PROBLEM REQUIREMENTS: Use the entries below to count the lines that hold the word "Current"; answer with the number only.

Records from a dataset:
....
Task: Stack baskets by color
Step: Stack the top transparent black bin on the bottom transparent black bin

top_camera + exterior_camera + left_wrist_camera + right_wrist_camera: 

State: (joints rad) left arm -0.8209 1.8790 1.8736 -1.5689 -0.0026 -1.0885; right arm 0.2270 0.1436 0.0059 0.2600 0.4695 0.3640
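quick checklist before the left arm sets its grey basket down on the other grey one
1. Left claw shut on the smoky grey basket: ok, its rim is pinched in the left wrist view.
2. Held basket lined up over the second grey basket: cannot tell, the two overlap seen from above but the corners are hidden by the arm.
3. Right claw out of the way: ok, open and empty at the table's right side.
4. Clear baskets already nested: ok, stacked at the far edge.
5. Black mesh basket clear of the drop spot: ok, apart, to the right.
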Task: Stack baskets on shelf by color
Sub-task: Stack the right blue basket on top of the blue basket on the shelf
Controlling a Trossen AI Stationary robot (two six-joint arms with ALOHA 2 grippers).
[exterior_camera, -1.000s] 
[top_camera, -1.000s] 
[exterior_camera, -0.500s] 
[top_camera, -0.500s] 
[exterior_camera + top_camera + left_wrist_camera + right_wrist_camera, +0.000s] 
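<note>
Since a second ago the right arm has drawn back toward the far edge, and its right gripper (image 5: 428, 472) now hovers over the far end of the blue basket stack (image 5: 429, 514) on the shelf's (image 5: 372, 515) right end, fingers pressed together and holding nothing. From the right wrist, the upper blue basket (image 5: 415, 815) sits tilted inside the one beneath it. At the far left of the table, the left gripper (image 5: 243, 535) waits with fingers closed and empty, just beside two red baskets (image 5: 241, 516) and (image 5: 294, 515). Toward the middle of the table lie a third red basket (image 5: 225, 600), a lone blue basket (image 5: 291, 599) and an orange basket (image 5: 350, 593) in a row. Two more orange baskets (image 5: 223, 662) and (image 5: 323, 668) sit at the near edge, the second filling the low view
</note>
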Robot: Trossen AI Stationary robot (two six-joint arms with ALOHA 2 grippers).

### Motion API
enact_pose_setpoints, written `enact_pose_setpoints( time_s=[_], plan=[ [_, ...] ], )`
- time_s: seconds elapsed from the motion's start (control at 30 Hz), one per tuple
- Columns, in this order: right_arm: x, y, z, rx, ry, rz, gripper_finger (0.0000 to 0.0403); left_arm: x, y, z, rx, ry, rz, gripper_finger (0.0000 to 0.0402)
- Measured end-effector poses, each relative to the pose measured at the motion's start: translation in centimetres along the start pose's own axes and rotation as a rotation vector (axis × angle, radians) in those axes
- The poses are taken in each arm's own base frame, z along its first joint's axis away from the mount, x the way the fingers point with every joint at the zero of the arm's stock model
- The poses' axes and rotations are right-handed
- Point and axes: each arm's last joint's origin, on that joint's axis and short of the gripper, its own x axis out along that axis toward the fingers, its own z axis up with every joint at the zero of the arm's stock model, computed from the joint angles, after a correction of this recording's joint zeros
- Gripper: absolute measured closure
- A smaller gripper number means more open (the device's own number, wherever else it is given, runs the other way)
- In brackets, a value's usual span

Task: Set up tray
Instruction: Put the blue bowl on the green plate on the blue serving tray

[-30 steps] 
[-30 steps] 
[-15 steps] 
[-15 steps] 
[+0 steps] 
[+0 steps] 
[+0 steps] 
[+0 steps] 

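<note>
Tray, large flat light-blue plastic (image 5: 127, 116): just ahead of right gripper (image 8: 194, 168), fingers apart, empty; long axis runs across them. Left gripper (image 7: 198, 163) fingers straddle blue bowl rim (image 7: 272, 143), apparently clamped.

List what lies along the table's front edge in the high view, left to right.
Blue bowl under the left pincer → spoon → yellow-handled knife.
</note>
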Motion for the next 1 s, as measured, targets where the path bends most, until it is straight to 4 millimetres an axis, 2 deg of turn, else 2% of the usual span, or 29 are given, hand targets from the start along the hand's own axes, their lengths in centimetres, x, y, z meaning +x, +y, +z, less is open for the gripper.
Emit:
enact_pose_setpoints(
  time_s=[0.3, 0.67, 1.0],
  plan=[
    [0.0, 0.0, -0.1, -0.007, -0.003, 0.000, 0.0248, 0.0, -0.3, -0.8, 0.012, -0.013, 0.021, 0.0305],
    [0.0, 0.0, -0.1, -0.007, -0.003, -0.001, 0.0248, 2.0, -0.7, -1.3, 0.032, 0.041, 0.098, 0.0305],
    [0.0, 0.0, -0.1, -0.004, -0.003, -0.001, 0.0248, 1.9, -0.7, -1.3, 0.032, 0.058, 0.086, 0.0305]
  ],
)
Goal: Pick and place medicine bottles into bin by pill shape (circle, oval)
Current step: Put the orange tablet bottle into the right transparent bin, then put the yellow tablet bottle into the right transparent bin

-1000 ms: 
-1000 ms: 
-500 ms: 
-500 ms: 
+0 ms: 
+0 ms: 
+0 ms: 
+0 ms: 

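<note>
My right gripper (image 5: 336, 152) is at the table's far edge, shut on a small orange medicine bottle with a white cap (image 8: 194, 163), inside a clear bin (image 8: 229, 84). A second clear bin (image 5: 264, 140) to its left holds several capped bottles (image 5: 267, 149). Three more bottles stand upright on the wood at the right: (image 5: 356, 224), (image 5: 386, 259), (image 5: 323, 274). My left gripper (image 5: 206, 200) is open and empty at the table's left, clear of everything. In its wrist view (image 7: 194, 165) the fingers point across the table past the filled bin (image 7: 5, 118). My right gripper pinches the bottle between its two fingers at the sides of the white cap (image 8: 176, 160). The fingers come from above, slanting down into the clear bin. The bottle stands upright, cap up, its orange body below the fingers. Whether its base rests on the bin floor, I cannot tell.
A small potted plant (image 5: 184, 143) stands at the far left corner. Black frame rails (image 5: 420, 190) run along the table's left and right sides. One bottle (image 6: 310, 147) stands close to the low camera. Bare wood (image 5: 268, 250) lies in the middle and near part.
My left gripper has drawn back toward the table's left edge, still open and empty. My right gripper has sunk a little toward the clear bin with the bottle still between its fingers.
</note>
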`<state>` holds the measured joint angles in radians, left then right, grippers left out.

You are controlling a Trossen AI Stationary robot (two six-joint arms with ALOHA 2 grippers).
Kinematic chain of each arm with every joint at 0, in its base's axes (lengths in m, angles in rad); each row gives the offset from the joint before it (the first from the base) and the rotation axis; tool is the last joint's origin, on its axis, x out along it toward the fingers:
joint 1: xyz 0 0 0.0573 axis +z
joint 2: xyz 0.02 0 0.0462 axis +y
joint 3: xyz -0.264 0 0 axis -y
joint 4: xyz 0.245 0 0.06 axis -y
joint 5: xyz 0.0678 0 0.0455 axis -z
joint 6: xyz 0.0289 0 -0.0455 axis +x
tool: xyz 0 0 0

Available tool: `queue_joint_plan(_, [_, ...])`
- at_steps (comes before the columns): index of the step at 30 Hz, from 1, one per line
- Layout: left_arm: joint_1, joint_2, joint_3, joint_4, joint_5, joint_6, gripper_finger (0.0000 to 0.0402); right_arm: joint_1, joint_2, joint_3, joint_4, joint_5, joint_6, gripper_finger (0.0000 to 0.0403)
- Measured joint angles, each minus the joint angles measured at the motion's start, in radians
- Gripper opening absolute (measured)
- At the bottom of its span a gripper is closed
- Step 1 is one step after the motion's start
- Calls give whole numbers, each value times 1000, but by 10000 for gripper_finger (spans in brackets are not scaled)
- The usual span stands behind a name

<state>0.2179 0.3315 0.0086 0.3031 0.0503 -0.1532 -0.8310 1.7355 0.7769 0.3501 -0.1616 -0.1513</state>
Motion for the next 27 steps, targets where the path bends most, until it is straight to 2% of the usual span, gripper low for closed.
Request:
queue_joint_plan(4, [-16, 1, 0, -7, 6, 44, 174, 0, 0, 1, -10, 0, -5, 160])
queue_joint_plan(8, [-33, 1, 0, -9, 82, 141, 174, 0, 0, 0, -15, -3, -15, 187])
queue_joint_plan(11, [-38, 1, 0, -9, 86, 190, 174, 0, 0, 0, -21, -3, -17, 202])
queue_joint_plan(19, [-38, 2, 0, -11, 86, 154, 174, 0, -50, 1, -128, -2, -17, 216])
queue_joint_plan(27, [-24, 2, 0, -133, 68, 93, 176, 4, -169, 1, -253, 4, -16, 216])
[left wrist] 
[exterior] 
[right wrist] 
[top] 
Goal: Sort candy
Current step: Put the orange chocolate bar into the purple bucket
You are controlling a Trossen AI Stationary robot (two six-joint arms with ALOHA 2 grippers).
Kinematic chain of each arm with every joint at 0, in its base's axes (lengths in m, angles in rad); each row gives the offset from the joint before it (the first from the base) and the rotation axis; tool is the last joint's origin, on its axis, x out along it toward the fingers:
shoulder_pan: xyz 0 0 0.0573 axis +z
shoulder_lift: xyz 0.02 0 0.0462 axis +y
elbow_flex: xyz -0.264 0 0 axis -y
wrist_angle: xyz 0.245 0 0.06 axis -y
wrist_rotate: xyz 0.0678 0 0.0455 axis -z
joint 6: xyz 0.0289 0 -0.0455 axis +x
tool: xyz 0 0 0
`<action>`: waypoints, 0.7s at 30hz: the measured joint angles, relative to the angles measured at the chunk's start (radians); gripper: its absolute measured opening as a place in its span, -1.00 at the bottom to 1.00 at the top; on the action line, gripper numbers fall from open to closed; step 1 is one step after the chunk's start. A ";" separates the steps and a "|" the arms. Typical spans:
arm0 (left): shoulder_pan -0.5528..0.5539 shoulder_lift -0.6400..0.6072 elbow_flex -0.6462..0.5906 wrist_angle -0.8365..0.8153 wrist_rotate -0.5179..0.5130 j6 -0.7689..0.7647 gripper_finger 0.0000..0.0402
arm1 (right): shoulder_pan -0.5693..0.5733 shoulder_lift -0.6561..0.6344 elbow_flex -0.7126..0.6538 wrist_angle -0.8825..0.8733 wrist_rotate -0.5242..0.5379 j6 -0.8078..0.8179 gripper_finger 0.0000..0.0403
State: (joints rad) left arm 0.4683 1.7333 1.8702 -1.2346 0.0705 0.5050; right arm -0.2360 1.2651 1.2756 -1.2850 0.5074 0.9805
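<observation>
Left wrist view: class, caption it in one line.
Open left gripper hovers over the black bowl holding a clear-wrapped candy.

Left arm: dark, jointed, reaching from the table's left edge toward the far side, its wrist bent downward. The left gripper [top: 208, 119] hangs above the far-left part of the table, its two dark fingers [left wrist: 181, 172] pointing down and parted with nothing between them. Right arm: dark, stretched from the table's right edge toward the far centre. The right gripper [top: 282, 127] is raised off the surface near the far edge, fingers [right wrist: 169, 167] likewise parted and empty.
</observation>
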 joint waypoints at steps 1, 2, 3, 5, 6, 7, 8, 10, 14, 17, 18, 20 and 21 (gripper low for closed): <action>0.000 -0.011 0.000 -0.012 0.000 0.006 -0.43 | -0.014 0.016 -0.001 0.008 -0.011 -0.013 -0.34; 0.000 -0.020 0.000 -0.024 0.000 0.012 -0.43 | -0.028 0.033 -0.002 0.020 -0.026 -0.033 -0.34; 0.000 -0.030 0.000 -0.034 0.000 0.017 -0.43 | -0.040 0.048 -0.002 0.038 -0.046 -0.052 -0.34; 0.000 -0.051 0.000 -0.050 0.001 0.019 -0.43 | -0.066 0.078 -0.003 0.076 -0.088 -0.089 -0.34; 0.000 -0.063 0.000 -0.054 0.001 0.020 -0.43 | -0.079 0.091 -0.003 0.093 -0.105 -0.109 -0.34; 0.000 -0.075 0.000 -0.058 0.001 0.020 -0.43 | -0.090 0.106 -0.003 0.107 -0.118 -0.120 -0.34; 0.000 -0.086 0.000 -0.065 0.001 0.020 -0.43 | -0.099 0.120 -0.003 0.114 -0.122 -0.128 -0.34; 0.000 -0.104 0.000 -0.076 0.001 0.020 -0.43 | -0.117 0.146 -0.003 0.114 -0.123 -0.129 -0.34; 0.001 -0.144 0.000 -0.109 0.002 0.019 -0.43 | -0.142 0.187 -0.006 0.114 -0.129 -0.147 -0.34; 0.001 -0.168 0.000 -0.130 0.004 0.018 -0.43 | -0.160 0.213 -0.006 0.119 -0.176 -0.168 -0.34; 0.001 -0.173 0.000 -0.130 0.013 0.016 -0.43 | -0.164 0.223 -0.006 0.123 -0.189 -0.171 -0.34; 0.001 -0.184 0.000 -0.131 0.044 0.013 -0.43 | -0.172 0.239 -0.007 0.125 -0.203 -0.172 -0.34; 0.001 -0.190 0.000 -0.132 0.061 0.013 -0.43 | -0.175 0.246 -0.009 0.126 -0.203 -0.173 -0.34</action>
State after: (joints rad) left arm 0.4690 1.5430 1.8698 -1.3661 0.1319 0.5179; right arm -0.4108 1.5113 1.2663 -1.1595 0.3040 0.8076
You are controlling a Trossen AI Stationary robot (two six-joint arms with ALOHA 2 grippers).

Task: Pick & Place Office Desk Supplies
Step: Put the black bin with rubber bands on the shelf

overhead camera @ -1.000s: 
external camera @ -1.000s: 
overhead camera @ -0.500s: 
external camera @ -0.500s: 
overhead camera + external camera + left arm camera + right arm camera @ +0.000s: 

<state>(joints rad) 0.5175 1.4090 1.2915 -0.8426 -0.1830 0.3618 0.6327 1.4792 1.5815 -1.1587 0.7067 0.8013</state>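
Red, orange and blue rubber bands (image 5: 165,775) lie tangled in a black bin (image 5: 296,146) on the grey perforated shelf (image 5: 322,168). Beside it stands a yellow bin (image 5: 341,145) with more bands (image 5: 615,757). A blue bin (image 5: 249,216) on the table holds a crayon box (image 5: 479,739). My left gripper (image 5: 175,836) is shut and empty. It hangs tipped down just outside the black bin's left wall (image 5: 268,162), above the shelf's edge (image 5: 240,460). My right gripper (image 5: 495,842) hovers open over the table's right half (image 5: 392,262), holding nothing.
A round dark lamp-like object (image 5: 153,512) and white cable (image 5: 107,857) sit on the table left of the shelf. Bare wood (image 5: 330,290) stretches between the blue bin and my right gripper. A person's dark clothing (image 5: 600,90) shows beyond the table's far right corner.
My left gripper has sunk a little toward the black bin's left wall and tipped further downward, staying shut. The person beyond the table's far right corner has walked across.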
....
RESULT FOR THIS TASK: 2